En Europe, les camionnettes ou fourgonnettes de livraison d'après-guerre ressemblaient souvent un peu trop à des voitures particulières transformées ou à des véhicules utilitaires lourds réduits. Dans les deux cas, ce n'était pas un choix, mais plutôt une nécessité pratique.
En Europe, seule l'arrivée du Ford Transit en 1965 a permis de remédier à cette situation. Mais Detroit avait connu son « moment Transit » près de deux décennies plus tôt, avec le pick-up Ford F-Series. Après 1945, les Américains, attentifs à la nouvelle science des études de marché, ont compris la nécessité de disposer d'un véhicule conçu pour répondre aux exigences commerciales rigoureuses, mais également suffisamment perfectionné sur le plan routier (notamment en termes de performances et de confort) pour pouvoir être utilisé à des fins « civiles » comme alternative à un break.

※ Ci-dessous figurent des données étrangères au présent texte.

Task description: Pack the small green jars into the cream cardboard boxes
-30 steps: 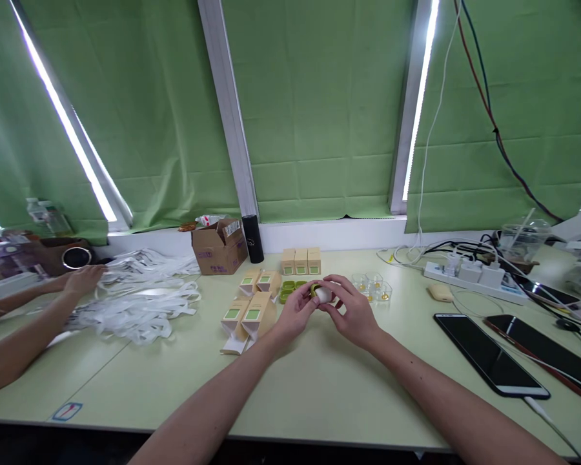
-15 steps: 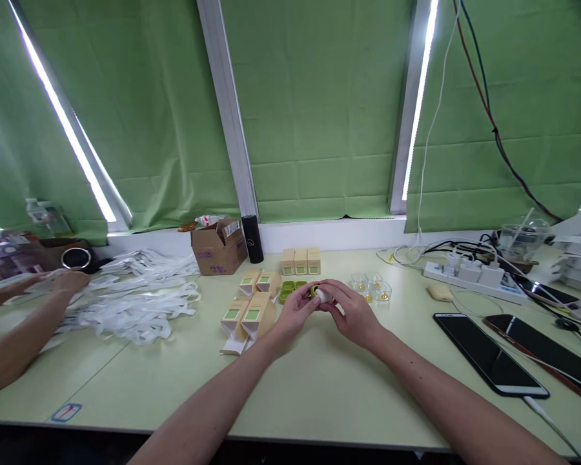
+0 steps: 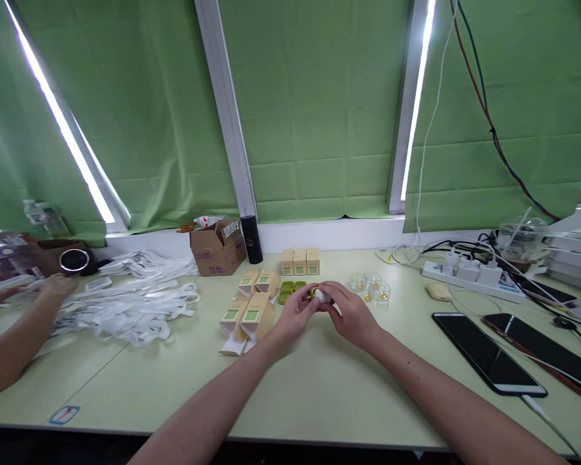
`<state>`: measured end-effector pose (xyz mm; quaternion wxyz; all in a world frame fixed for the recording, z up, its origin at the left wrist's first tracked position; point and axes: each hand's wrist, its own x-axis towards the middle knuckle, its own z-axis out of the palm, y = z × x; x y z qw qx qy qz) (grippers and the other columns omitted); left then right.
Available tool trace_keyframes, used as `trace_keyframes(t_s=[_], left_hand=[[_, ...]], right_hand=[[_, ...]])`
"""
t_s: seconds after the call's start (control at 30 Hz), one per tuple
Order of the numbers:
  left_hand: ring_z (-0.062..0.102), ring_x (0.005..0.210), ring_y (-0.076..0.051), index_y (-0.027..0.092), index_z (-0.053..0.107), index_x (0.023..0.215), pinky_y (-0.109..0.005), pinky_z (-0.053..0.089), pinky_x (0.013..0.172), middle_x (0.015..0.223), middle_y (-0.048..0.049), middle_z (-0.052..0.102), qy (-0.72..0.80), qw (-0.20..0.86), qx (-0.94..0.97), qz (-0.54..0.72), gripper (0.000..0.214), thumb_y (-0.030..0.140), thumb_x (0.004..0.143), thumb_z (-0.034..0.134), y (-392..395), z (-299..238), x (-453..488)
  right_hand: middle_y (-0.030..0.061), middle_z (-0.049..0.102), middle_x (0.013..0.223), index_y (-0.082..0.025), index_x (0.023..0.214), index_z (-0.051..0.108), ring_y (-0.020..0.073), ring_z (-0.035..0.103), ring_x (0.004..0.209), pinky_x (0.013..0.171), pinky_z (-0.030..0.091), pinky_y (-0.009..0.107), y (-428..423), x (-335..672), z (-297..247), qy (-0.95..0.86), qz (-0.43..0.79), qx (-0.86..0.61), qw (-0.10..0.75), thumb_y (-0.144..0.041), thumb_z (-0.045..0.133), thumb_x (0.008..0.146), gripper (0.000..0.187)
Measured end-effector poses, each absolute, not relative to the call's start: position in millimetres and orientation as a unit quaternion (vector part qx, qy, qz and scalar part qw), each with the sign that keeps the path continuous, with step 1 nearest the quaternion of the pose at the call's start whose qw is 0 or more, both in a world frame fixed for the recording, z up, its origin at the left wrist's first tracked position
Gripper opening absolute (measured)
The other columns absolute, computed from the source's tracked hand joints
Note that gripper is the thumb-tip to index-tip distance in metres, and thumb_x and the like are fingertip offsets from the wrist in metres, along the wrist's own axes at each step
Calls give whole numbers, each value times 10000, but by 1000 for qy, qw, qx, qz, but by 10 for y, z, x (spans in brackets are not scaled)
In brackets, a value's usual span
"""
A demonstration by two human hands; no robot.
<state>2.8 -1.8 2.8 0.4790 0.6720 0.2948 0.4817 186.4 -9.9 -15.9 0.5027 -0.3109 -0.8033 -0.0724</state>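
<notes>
My left hand [image 3: 295, 316] and my right hand [image 3: 352, 316] meet above the pale green table [image 3: 319, 381], fingers closed round a small white and green round thing [image 3: 320, 294]. Just behind it lie several green lids [image 3: 287, 289] and a few clear cups with yellow contents [image 3: 372, 288]. Open tan cartons with green labels [image 3: 250, 311] lie to the left of my left hand. Three shut tan boxes [image 3: 299, 261] stand in a row further back.
A co-worker's hand [image 3: 53, 287] handles a heap of white strips [image 3: 130, 303] at the left. A brown cardboard box [image 3: 217, 247] and a black cylinder [image 3: 252, 239] stand at the back. Two phones [image 3: 489, 354], a power strip [image 3: 469, 276] and cables fill the right.
My hands have stayed together on the small round thing, fingers shifting slightly. The co-worker's hand has drawn back to the left over the white strips.
</notes>
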Motion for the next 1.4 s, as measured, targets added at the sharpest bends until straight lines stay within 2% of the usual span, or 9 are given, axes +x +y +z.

Lancée en novembre 1947 (sous le nom de modèle 48), la série F « Bonus Built » de Ford a trouvé le juste équilibre dès le départ.
Premier modèle de camion Ford autonome ne dérivant pas d'une voiture particulière existante, il reprenait les moteurs à six et huit cylindres à culasse plate qui avaient fait leurs preuves, mais reposait sur un nouveau châssis doté d'une troisième traverse, d'amortisseurs à double effet et d'une cabine isolée du châssis par des supports en caoutchouc. Il utilisait toujours des ressorts à lames aux deux extrémités, mais étant donné que les berlines et les breaks Ford de l'époque n'étaient toujours pas équipés d'une suspension avant indépendante, cela n'était pas considéré comme un inconvénient majeur.